TASK => Print the material below exactly as it stands, please, from its first line to the line holding "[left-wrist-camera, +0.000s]", with no pictures.

+ + +

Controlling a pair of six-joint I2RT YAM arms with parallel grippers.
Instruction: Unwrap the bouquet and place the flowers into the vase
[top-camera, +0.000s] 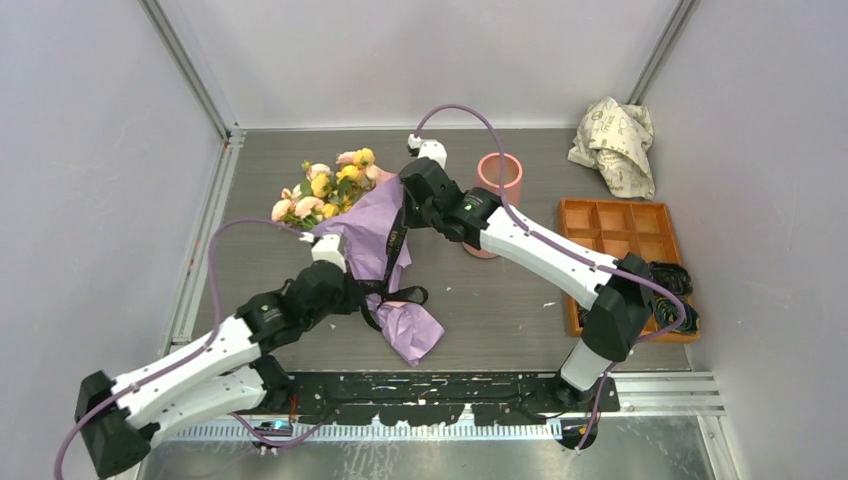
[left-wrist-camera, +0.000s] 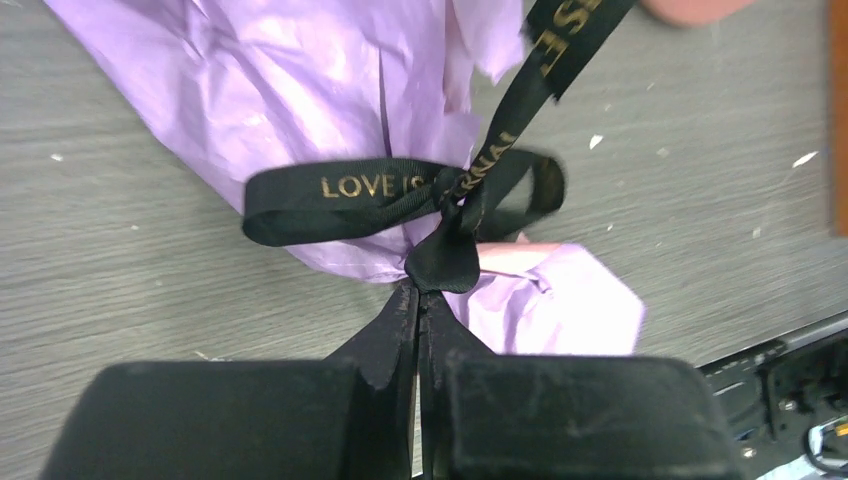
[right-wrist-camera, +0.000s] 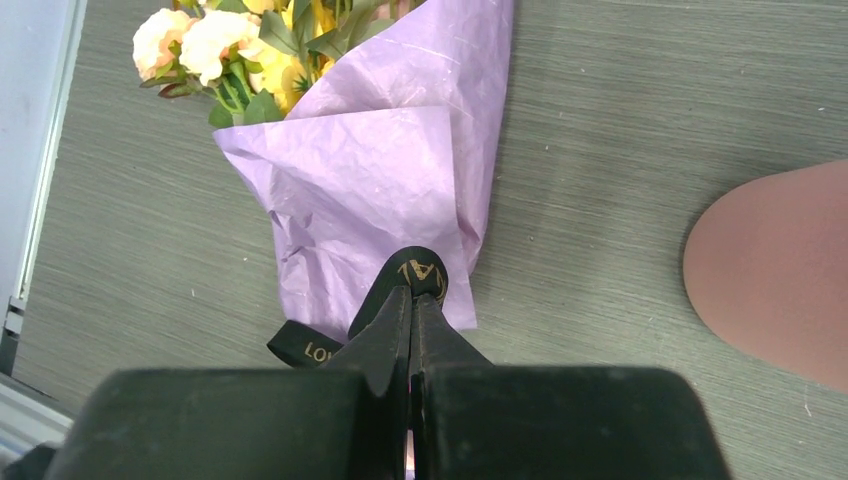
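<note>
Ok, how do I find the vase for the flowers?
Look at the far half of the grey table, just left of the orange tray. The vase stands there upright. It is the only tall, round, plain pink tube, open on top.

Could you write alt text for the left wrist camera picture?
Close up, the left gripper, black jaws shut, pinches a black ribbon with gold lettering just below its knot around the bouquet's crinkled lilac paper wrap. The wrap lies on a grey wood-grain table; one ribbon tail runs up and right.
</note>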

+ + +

SOLUTION =>
Controlling a pair of six-joint I2RT YAM arms with parallel grippers.
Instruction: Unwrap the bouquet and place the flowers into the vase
[top-camera, +0.000s] 
[left-wrist-camera, +0.000s] 

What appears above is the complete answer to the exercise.